However, note that the most common problem with web pages is the lack
of (or the existence of incorrect) encoding declarations.  It is
therefore often sufficient to only use the encoding detection of
BeautifulSoup, called UnicodeDammit, and to leave the rest to lxml's
own HTML parser, which is several times faster.


HTML Element Methods
====================

HTML elements have all the methods that come with ElementTree, but
also include some extra methods:

``.drop_tree()``:
    Drops the element and all its children.  Unlike
    ``el.getparent().remove(el)`` this does *not* remove the tail
    text; with ``drop_tree`` the tail text is merged with the previous
    element.

``.drop_tag()``:
    Drops the tag, but keeps its children and text.

``.find_class(class_name)``:
    Returns a list of all the elements with the given CSS class name.
    Note that class names are space separated in HTML, so
    ``doc.find_class_name('highlight')`` will find an element like
    ``<div class="sidebar highlight">``.  Class names *are* case
    sensitive.

``.find_rel_links(rel)``:
    Returns a list of all the ``<a rel="{rel}">`` elements.  E.g.,
    ``doc.find_rel_links('tag')`` returns all the links `marked as
    tags <http://microformats.org/wiki/rel-tag>`_.

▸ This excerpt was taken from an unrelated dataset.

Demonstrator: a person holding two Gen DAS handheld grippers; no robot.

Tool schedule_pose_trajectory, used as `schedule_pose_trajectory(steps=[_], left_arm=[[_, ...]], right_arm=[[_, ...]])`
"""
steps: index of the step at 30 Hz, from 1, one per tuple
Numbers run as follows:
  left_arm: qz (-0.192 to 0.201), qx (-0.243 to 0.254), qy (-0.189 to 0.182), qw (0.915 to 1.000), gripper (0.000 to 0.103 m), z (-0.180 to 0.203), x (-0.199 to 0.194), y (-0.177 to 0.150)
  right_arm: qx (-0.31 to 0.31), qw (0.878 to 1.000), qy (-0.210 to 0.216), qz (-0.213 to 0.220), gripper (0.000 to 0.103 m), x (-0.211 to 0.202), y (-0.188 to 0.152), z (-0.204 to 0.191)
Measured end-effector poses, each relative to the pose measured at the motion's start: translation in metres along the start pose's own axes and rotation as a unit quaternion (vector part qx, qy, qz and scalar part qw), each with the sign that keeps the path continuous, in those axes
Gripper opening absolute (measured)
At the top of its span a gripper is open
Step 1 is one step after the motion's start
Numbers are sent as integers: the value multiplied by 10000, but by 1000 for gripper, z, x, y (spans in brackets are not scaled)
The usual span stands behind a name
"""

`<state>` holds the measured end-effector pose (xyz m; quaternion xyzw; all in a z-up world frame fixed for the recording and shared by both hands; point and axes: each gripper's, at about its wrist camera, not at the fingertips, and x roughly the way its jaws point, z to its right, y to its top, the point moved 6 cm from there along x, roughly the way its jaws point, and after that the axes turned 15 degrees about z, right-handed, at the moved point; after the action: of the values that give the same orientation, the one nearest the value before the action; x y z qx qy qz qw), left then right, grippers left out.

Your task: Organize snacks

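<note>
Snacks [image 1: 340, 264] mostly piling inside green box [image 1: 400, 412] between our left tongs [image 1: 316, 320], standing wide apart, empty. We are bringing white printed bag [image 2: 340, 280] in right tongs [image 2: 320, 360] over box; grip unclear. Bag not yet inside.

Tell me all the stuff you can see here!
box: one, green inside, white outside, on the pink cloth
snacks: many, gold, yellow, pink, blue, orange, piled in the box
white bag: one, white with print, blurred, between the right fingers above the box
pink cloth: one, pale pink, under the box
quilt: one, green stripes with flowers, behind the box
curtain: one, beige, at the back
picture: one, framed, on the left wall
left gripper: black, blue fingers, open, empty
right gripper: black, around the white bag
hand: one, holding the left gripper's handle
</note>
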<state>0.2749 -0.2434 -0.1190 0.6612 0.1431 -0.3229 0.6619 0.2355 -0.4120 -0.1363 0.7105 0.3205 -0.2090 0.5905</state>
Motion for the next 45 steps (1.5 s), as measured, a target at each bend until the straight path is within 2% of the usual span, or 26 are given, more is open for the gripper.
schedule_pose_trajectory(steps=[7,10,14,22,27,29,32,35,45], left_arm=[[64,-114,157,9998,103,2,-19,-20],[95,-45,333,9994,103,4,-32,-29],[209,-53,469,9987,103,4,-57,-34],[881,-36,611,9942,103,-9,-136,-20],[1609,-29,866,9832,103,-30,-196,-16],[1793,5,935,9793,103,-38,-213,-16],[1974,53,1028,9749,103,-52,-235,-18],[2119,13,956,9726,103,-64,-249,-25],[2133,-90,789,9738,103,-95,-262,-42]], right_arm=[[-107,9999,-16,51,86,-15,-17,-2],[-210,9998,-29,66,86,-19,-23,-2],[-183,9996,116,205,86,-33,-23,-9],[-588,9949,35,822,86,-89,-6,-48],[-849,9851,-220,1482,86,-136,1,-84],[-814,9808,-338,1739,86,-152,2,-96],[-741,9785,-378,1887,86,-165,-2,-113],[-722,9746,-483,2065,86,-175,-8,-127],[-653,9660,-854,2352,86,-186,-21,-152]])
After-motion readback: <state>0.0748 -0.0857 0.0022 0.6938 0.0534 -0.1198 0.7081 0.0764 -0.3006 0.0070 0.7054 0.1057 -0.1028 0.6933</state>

``.get_element_by_id(id, default=None)``:
    Return the element with the given ``id``, or the ``default`` if
    none is found.  If there are multiple elements with the same id
    (which there shouldn't be, but there often is), this returns only
    the first.

``.text_content()``:
    Returns the text content of the element, including the text
    content of its children, with no markup.

``.cssselect(expr)``:
    Select elements from this element and its children, using a CSS
    selector expression.  (Note that ``.xpath(expr)`` is also
    available as on all lxml elements.)

``.label``:
    Returns the corresponding ``<label>`` element for this element, if
    any exists (None if there is none).  Label elements have a
    ``label.for_element`` attribute that points back to the element.

``.base_url``:
    The base URL for this element, if one was saved from the parsing.
    This attribute is not settable.  Is None when no base URL was
    saved.

``.classes``:
    Returns a set-like object that allows accessing and modifying the
    names in the 'class' attribute of the element.  (New in lxml 3.5).

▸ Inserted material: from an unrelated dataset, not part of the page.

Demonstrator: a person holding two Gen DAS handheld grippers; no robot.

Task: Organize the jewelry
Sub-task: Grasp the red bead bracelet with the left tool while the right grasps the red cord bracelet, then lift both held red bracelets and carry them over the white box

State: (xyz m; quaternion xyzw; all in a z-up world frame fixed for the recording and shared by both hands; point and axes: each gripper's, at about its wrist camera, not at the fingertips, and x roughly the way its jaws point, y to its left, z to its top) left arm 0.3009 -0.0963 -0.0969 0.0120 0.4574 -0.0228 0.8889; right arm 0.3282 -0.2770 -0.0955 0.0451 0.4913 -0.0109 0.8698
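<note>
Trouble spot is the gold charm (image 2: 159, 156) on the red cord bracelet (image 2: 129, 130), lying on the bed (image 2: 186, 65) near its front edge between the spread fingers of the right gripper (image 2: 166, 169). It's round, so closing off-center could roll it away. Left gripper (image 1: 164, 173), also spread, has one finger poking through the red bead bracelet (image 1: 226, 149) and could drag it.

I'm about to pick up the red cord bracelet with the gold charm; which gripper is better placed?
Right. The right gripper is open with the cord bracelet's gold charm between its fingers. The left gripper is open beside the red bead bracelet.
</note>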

``.set(key, value=None)``:
    Sets an HTML attribute.  If no value is given, or if the value is
    ``None``, it creates a boolean attribute like ``<form novalidate></form>``
    or ``<div custom-attribute></div>``.  In XML, attributes must
    have at least the empty string as their value like ``<form
    novalidate=""></form>``, but HTML boolean attributes can also be
    just present or absent from an element without having a value.

Running HTML doctests
=====================

One of the interesting modules in the ``lxml.html`` package deals with
doctests.  It can be hard to compare two HTML pages for equality, as
whitespace differences aren't meaningful and the structural formatting
can differ.  This is even more a problem in doctests, where output is
tested for equality and small differences in whitespace or the order
of attributes can let a test fail.  And given the verbosity of
tag-based languages, it may take more than a quick look to find the
actual differences in the doctest output.

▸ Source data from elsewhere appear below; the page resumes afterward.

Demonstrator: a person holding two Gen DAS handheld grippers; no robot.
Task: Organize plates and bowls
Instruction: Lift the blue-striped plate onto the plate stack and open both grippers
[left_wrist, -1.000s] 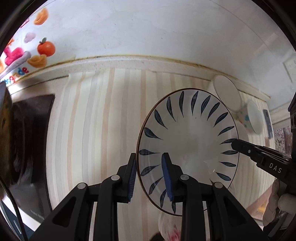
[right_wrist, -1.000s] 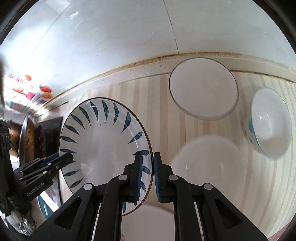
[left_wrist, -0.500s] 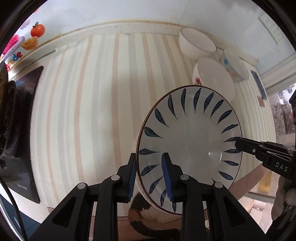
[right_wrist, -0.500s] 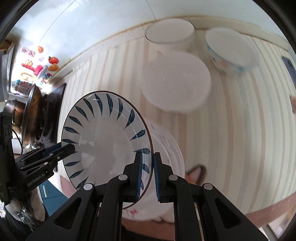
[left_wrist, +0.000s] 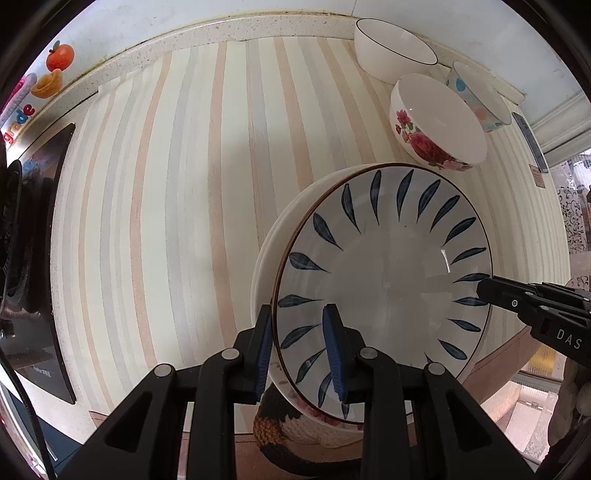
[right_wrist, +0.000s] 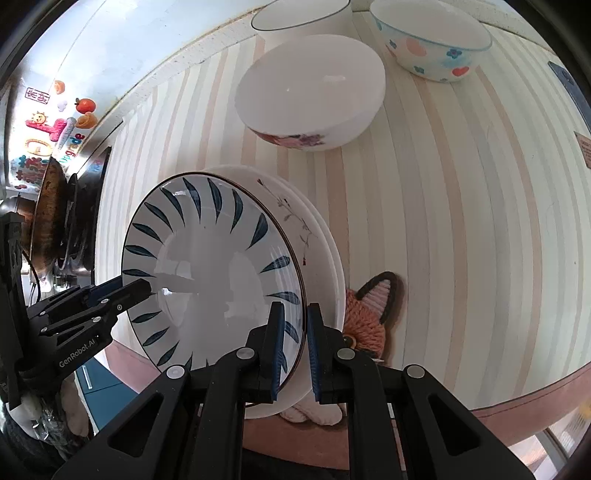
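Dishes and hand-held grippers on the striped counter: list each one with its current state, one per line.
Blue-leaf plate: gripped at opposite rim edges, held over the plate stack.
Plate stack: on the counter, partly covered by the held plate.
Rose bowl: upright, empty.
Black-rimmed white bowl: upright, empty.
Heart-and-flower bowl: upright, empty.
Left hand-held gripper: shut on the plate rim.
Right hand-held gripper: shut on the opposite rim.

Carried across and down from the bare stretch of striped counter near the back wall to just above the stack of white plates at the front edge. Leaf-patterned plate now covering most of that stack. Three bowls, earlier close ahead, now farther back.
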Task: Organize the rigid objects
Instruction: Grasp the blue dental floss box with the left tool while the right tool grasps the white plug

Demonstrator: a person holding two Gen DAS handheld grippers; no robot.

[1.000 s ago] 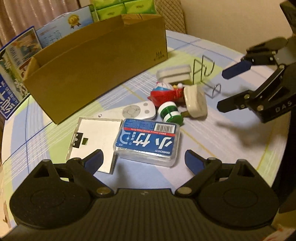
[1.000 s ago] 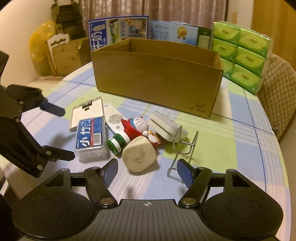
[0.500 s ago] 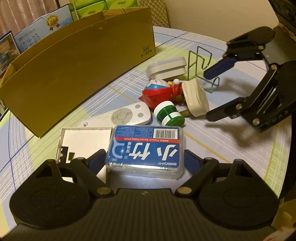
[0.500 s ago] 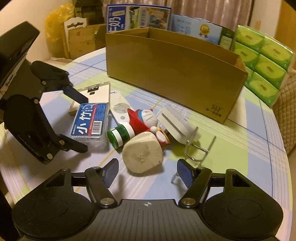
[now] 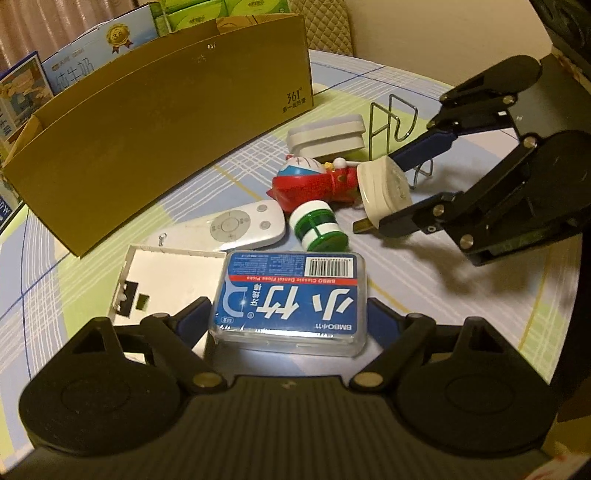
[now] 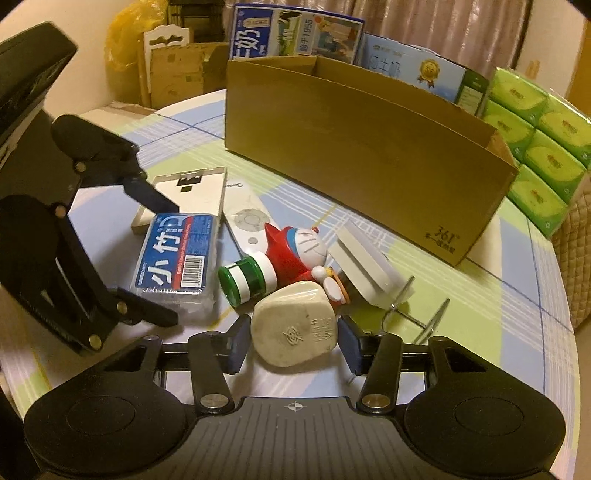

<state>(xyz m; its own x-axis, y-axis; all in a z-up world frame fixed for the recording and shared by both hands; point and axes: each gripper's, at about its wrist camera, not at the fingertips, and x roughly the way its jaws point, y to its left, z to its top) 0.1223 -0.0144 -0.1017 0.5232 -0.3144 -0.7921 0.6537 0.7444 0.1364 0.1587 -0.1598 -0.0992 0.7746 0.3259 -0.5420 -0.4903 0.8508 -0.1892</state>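
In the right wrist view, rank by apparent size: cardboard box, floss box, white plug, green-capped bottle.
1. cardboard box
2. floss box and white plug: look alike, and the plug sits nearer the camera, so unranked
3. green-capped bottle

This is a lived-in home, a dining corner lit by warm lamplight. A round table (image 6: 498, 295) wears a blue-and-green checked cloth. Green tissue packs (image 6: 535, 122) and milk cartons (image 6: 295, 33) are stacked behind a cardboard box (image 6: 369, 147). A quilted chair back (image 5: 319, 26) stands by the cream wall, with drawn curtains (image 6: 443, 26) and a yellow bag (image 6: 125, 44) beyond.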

Luckily, lxml provides the ``lxml.doctestcompare`` module that
supports relaxed comparison of XML and HTML pages and provides a
readable diff in the output when a test fails.  The HTML comparison is
most easily used by importing the ``usedoctest`` module in a doctest:

.. sourcecode:: pycon

    >>> import lxml.html.usedoctest

Now, if you have an HTML document and want to compare it to an expected result
document in a doctest, you can do the following:

.. sourcecode:: pycon

    >>> import lxml.html
    >>> html = lxml.html.fromstring('''\
    ...    <html><body onload="" color="white">
    ...      <p>Hi  !</p>
    ...    </body></html>
    ... ''')

    >>> print lxml.html.tostring(html)
    <html><body onload="" color="white"><p>Hi !</p></body></html>

    >>> print lxml.html.tostring(html)
    <html> <body color="white" onload=""> <p>Hi    !</p> </body> </html>

    >>> print lxml.html.tostring(html)
    <html>
      <body color="white" onload="">
        <p>Hi !</p>
      </body>
    </html>

In documentation, you would likely prefer the pretty printed HTML output, as
it is the most readable.  However, the three documents are equivalent from the
point of view of an HTML tool, so the doctest will silently accept any of the
above.  This allows you to concentrate on readability in your doctests, even
if the real output is a straight ugly HTML one-liner.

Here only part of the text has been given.